Лидочка оглянулась еще раз и ощутила, как шевельнула ей волосы тихая лапа наплывающего ужаса. Она хотела крикнуть, позвать кого-нибудь, но представила себе, как ее голос, затихая, прокатится по бесконечным гулким комнатам, и промолчала, изо всех сил уговаривая себя успокоиться. Это просто комнаты. Много комнат. Я просто сплю. Совершенно точно — сплю. Но она, конечно, не спала.
Лидочка тронула строительные козлы еще раз — и из них выпал, мягко звякнув, жалобно изогнутый, с подржавленной рыжей шляпкой гвоздь. Она наклонилась, чтобы подобрать его и даже поперхнулась, увидев протянутую к гвоздю руку — худую, обтянутую сухой, сморщенной на костяшках кожей, пожилую женскую руку.
Свою собственную.
Несколько комнат она пробежала, зажмурившись, на ощупь, не слыша ничего, кроме свиста в собственных бронхах. Гулко и страшно хлопали двери, гулко и страшно колотило в виски и в горло сердце, и Лидочке казалось, что с каждым шагом оно становится все больше и больше, а тело, наоборот, усыхает, стягивается, превращается в мумию, в плотную жесткую куколку, в тлен.
Наконец дышать стало совсем нечем, и Лидочка остановилась и открыла глаза. Комната была все та же, только еще больше обветшала. Пыль крупными беззвучными клубками стояла в углах, у козел с неслышным хрустом подломилась ножка, и они с тихим, совершенно человеческим вздохом опустились на колени.
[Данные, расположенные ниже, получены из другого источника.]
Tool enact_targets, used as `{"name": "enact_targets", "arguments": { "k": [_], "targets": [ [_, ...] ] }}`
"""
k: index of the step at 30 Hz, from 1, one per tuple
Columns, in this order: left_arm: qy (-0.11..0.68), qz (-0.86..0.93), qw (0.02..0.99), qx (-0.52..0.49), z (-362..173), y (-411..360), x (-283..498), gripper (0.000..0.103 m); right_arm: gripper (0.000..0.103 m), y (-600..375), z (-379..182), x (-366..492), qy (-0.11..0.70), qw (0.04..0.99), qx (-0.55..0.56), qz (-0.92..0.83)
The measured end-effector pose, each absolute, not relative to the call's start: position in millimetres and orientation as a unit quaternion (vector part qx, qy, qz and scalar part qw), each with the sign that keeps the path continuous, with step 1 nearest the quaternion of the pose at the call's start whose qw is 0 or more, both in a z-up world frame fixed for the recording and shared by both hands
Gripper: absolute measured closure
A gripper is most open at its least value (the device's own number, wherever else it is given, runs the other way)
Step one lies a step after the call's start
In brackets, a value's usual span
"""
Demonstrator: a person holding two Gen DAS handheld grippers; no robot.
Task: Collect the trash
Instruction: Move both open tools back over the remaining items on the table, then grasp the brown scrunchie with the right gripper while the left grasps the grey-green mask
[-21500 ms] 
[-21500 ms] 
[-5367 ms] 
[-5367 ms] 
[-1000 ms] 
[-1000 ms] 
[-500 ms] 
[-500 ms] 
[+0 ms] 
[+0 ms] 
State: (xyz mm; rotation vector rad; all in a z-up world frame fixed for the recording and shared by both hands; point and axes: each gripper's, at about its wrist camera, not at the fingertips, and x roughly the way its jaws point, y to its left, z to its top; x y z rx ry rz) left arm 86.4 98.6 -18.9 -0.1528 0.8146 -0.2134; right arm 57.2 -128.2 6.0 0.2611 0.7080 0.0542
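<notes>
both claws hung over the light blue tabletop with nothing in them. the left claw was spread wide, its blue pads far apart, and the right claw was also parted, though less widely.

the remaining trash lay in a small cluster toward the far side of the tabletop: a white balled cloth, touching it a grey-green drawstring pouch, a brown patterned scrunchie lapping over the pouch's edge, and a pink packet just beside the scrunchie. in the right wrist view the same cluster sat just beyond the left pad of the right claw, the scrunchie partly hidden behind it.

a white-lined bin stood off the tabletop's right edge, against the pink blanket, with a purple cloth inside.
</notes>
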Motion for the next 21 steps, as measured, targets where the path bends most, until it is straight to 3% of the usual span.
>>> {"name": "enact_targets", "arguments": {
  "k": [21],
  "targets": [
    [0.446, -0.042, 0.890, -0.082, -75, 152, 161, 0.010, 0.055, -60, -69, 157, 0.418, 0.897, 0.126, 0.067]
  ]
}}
Лидочка лихорадочно ощупала лицо, волосы, но ничего не поняла и снова поднесла к глазам руки — да. Ей не показалось. Она старела. С каждой комнатой. С каждым шагом. Становилась старше. Нет, даже не старела. Умирала.
Лидочка вдруг осознала это совершенно ясно, и страх, преследовавший ее так долго и настойчиво, страх состариться, тотчас исчез, как будто единственное, что могло поглотить этот кошмар, была сама старость, и когда она пришла, бояться стало просто нечего. Лидочка постояла, не зная, что делать дальше, а потом вдруг собралась с духом и пошла дальше, вперед, медленно переставляя тяжелые, уродливые ступни — ступни профессиональной балерины, которые с каждым шагом все оплывали, превращаясь просто в босые некрасивые ноги старой женщины. Она больше не оборачивалась, потому что позади что-то было, Лидочка точно это чувствовала, и это что-то, невидимое, но ощутимое, тяжело и лениво напирало, подгоняя ее вперед. Идти было тяжело — она все хуже видела, все больше старческой спелой «гречки» появлялось на руках, совсем сморщенных, жалких, дрожащих, все меньше становилось света, все больше пыли, и когда козлы в углу окончательно стали грудой почти истлевшего мусора, Лидочка поняла, что дверь перед ней — последняя.